Lately, I’ve been thinking about the old writing adage, “Write what you know.” On one hand, writing what you know can be a wonderful thing. There’s something so compelling about a story that peels back the curtain on a specialist hobby or profession. It’s pure magic when I read about a character who is an elite gymnast or a champion canoeist or a country music singer, and by the time I’ve turned the last page, I feel like I’m the gymnast or the racer or the singer.
Do I know ballet? Sure. I know the terminology, I can (very crudely) replicate a pas de chat or a penché, and I’ve been known to do a few chaînés if I find myself in a large empty room. When I wasn’t on tour, I spent forty hours a week in a rehearsal studio with jaw-droppingly talented dancers.
But I’m not a ballerina, by any stretch of the imagination. But that’s what writing is, right? A stretch of the imagination.

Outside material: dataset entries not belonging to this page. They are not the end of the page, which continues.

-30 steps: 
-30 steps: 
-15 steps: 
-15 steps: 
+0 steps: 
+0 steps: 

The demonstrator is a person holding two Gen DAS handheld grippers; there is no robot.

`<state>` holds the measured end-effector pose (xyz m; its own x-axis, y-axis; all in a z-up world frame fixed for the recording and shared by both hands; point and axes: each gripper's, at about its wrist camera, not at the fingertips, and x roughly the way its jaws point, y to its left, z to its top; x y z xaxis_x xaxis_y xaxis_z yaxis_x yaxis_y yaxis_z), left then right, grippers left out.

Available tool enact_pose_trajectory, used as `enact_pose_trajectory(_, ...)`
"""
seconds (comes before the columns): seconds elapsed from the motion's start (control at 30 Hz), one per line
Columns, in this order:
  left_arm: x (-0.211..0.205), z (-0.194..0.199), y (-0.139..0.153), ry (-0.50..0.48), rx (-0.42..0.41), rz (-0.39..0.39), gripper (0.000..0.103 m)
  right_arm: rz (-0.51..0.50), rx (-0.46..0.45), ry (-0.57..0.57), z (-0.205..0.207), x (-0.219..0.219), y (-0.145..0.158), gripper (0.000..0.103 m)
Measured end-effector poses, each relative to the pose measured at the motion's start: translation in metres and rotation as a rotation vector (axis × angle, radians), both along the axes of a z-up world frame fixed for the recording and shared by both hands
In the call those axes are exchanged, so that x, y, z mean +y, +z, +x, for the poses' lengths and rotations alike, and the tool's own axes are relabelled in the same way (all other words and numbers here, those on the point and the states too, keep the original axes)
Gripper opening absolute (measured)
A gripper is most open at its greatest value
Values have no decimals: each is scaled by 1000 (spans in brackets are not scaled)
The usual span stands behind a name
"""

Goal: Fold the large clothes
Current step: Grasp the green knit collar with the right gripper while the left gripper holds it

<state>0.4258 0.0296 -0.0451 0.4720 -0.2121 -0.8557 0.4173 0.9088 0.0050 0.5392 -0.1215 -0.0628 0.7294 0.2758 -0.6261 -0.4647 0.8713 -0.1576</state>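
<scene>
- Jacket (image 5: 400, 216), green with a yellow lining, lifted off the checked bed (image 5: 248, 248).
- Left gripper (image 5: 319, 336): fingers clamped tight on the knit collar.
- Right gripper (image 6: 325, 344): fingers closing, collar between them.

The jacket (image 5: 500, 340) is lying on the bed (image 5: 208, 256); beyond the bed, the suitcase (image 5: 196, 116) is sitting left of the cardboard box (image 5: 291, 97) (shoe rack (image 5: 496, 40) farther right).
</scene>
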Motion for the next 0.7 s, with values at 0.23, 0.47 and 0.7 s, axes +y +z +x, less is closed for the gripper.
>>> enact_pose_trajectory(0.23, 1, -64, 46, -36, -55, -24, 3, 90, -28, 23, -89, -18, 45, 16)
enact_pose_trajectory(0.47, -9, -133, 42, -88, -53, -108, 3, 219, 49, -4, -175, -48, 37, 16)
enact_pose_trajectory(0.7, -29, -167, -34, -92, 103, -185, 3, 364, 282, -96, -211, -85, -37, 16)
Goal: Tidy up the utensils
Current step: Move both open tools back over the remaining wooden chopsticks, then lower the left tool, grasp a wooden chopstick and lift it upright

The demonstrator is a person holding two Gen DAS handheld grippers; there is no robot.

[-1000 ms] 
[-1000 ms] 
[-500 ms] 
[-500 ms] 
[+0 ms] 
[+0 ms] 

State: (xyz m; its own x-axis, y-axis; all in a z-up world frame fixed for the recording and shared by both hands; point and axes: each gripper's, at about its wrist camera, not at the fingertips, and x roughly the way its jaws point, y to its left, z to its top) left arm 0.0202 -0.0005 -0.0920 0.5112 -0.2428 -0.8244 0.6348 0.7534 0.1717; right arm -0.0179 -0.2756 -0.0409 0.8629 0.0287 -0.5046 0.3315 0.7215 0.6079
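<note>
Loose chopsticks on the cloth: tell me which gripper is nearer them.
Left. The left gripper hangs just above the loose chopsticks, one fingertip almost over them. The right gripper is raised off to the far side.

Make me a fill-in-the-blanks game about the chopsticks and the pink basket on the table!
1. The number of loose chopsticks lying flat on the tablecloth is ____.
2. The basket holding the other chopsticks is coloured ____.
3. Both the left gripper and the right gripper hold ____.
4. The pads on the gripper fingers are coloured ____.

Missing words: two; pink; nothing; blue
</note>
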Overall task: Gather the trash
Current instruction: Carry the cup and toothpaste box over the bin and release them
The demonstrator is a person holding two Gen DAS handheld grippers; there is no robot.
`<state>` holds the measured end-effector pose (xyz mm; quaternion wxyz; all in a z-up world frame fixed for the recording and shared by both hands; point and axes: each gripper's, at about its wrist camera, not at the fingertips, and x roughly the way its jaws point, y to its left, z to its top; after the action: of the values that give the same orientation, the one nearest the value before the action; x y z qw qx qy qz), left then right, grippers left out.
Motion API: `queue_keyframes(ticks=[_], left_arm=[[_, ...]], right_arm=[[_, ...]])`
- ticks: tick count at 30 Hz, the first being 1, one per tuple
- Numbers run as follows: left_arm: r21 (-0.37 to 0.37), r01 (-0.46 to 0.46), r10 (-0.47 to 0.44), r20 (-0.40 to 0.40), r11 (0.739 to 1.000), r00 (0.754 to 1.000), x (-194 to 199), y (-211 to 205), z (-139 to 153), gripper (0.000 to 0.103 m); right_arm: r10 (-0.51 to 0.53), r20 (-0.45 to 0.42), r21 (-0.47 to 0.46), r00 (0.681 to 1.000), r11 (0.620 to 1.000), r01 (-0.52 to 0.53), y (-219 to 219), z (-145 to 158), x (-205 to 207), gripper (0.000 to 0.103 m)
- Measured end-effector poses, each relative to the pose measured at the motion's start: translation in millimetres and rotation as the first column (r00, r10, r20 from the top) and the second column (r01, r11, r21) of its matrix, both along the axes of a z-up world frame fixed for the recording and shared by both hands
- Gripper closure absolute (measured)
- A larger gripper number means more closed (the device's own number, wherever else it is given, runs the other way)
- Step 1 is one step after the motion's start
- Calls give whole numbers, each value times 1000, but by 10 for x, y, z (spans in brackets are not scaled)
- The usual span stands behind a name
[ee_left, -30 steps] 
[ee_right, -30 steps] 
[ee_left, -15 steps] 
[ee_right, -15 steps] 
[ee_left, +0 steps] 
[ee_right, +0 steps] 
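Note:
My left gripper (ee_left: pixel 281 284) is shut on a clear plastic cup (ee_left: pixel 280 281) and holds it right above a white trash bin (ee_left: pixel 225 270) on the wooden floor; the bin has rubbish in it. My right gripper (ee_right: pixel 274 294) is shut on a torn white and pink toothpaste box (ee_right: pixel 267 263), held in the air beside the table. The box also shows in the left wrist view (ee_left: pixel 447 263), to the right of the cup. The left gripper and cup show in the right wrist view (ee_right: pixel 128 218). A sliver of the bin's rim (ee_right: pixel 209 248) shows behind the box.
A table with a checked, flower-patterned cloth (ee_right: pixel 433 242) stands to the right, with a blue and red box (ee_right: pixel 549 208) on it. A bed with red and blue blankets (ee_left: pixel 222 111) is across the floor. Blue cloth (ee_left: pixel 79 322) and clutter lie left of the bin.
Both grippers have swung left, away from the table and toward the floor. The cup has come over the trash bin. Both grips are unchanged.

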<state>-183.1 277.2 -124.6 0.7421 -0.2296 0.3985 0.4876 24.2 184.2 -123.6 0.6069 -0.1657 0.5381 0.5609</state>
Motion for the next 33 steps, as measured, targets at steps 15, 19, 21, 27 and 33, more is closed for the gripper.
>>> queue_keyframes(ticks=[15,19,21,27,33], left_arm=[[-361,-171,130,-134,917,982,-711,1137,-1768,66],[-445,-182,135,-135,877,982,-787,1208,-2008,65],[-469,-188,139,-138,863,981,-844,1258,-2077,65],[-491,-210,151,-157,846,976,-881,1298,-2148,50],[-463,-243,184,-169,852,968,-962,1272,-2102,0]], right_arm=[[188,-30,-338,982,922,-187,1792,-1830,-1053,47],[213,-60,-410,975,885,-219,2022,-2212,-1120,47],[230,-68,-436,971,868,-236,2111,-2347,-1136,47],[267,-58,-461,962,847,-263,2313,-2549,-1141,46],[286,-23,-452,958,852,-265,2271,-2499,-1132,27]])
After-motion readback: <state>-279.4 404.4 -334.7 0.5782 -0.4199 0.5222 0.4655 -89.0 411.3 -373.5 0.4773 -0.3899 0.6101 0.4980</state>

I certainly stretched the limits of “Write what you know” when I turned my love of 80s rock into my second main character’s talent/passion. For years as I drafted and revised, every car ride was filled with the electric, hair-raising energy of Aerosmith, Guns N’ Roses, Dokken, Scorpions. I loved every second of that very serious book research.
“He was a punk, she did ballet” might have been enough to carry a lighter contemporary YA romance, but I blew the lid off writing what I knew when I decided my book would follow the last girl and boy in the world after they wake up to a silent, empty city.
But even that, somehow, felt like writing what I knew: I remember once, when I was sixteen or seventeen, I woke up long past noon to find my house empty. It was unnaturally quiet, and even the angle of the sun pouring in through the windows unsettled me. It turned out that my mom wasn’t far—out in the backyard having an argument with the A/C unit—but for a few heart-stopping minutes, it felt deeply wrong.
At their core, stories are a cookie-crumb trail of emotions. And we are all intimately familiar with the kaleidoscope of human emotion. Fear, love, hope, intrigue, skepticism, desperation, embarrassment—we are each witness to thousands of moments daily that make micro-impacts on our feelings. And that’s where I find myself writing what I know: in those moments where we get a concentrated dose of an emotion so pure it makes our breath catch.
I’m not an elite ballet dancer, and I’m not a rock musician. I haven’t woken up alone in an empty world. But I am a writer. And it’s my job to imagine situations and settings, to climb into a character’s body and mind and heart, and then somehow shape all of that into words on a page. Words that can miraculously transfer those tiny, concentrated moments of emotion to someone else.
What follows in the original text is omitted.